You would think that we all had phones growing out of our hands after all the years we put in. But! Yes a phone ringing “but.” But you would be wrong.
For some reason most of us have an aversion to the phone after years of installing, fixing and answering phones. Today I have a list of calls I really want to make. I want to call editors and sell myself and my words to them. But I just sit and look at my phone. Oh, I’ll buck up and make the calls. As soon as I start to chitty chat my nerves calm down and I don’t even think of the aversion. But hitting those numbers on the dial pad and waiting for someone to answer. All things considered, maybe having my heart in my throat is where it actually should live. Not.
It’s not just me and my phone. I have a friend who cannot decide where to eat when confronted with more than two choices. I never realized that might be some sort of aversion, like me and my phone until I tried to force the issue and actually felt something like fear of making that decision. Like I am with the phone. Apparently there are many of us who have something we just shiver at doing.
What if a farmer fell into that quagmire? Knowing a field must be planted but after planting for years and years for some silly reason now he is not able to decide what to plant. Or a cashier at a grocery store. Say she just freezes because she has scanned so much stuff over time that now she is not quite able to decide to pick up the sack of tomatoes next or the jar of marinara sauce. So she just stands there. See that’s the phone dilemma I seem to be facing. It’s an imaginary thing for sure. But still.
Maybe it was the scary movie I watched where a guy was on the phone and a hand came out of the mouthpiece. Very creepy. Who makes up that stuff? I know it can’t happen. I mean it’s a tiny hole where the mouthpiece is. If a hand came out it would be a tiny hand. I think I could take on a tiny hand. Still, creepy.
Not sure where these phobias come from. We all have a few. Getting over them is a daily uphill climb. Just on the edge of my property, where the dirt road meets the oil I walk out to mail my letters. I use my neighbor’s mailbox because I am too lazy to change my address from a post office box in town to the rural route where I live. I mean just think of all that must be done to change your address. It’s almost too much to even think about. But I have slipped off the mail route.
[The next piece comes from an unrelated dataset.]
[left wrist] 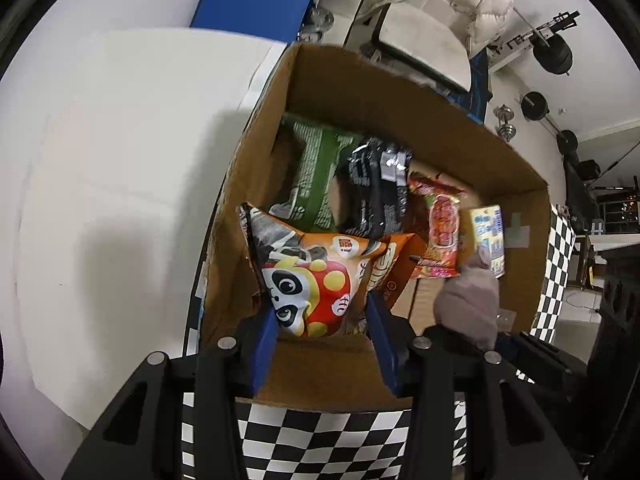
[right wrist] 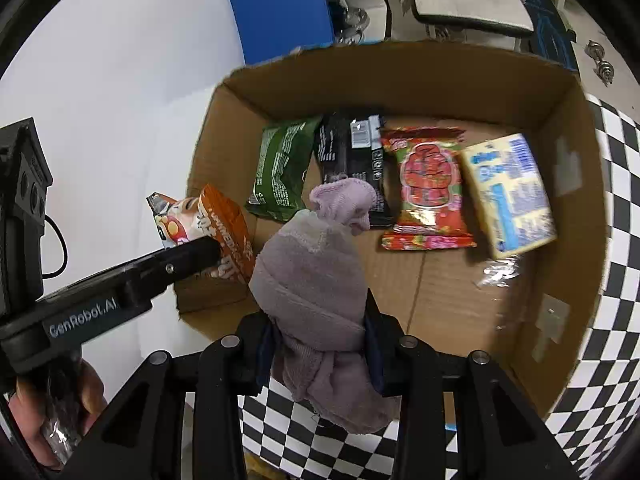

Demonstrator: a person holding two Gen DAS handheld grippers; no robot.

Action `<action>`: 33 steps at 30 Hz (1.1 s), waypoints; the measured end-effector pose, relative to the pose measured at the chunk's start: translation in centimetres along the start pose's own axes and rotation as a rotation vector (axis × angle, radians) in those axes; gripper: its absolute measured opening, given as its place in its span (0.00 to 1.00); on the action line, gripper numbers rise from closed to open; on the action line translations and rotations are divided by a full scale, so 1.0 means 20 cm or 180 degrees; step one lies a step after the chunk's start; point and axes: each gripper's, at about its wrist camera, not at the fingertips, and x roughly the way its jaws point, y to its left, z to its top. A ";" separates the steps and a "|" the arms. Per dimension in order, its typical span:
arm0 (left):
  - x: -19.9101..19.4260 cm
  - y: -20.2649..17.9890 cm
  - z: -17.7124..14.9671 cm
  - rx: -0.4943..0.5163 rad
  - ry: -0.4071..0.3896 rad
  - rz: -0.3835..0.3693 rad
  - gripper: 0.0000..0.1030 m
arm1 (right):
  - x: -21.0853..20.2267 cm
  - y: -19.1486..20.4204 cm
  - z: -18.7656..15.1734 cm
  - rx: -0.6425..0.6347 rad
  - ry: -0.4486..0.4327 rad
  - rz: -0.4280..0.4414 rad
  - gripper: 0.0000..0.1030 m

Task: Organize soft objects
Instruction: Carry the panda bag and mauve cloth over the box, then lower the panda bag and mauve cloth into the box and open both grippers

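Soft goods hang over an open brown cardboard box (right wrist: 400,76) on a black-and-white chequered counter (right wrist: 616,240), both claws pointed steeply down into it. At left, the left claw (left wrist: 320,336) is clamped, jaws part-closed, on the lower end of an orange puffed snack bag printed with a panda (left wrist: 308,280), held above the box's near-left corner. Along the far wall lie, left to right, a green foil packet (right wrist: 280,168), a black foil packet (right wrist: 352,152), a red-and-gold sweet wrapper (right wrist: 428,192) and a pale yellow-and-blue carton (right wrist: 508,192), side by side in a row. At right, the right claw (right wrist: 320,344) pinches a rolled mauve knitted sock bundle (right wrist: 312,280) around its middle, over the bare floor in front of that row. Judged from here, a clean finish means lowering each item close to the bare cardboard before letting go, the bag into the near-left corner and the bundle beside it, so neither lands on the packets already laid.
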 end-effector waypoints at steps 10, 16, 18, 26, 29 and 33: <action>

To get to that mailbox I must cross a cattle guard. Walk across it. I have done this for more years than I care to discuss. Just bebop over the shiny metal cross members and not think a thing about it. Until the other day. For some silly reason I got up to the edge and froze. Now I know what a cow feels like when she comes up to a cattle guard. I can tell you from my new experience that cattle guards work just fine thank you very much. It took mind over matter, but I crossed that silly thing. Then turned around and had to do it again. Oh, I thought about taking wire cutters out there and cutting the fence. I thought about crawling through the barbed wire. I thought about several ways around what I saw were now metal teeth just ready to grab me by the foot and there I would stand. Stuck in the cattle guard. How embarrassing would that be?
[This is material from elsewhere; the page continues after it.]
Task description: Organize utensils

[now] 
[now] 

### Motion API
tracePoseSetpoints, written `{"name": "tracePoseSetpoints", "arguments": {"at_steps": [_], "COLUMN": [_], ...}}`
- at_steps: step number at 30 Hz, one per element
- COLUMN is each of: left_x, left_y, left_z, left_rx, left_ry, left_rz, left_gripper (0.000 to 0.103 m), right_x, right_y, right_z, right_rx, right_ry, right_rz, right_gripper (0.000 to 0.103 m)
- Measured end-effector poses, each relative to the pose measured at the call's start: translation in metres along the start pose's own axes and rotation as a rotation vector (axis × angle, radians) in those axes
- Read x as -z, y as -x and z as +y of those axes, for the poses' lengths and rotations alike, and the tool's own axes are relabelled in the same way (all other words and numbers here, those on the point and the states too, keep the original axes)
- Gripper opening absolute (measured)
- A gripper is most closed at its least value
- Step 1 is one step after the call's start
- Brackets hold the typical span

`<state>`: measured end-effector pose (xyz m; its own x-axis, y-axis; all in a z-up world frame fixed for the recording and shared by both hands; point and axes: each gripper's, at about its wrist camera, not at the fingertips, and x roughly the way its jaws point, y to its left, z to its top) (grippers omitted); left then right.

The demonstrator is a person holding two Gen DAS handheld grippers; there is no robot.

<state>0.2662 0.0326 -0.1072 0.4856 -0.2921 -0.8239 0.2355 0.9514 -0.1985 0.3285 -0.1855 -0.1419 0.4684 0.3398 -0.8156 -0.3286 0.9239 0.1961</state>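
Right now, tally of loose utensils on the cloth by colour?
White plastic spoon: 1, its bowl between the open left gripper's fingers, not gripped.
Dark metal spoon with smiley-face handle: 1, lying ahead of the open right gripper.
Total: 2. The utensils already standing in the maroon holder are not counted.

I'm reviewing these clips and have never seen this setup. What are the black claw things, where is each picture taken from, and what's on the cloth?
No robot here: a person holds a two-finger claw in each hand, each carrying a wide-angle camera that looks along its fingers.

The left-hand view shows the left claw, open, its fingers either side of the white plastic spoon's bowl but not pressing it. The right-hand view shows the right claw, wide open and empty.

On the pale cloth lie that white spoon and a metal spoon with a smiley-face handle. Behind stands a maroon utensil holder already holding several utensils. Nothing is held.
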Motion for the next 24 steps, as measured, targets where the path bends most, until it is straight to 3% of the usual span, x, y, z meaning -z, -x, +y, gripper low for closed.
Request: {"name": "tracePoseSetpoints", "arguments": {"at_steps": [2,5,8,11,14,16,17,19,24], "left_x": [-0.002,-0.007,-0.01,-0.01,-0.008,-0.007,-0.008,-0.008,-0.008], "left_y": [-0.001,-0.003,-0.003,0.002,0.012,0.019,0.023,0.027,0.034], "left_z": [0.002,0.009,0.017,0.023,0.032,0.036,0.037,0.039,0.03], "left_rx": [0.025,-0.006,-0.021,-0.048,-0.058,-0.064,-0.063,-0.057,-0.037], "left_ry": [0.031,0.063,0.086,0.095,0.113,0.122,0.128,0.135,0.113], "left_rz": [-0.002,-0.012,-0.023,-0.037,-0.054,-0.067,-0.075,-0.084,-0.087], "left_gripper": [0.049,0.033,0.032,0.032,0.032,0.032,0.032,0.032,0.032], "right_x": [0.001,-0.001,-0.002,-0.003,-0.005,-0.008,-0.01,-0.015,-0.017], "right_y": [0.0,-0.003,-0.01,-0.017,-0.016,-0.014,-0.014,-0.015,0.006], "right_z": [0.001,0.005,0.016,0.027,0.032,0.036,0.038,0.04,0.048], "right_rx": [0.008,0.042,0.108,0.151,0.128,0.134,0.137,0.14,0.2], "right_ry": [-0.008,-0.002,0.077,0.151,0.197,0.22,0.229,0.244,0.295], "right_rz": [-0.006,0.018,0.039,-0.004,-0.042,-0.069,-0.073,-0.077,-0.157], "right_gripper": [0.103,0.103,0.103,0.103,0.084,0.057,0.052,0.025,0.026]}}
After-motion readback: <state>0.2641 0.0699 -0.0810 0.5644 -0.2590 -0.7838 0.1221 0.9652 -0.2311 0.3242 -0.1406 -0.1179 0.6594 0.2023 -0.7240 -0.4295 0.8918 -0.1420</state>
Sitting here I was thinking about phobias. All the things those imaginary mind games are attempting to keep me from living the carefree life I have come to enjoy. I am embarrassed and even a little ticked off at myself. I’ve decided that I’m going to pick up my phone and dive right in. Make the calls I need to make.
Of course I will have some sort of weapon near to take on the tiny hand if it dares to come out of my phone. Maybe a tiny glove. I’ll see to it that the tiny hand will be found at the bottom of the cattle guard.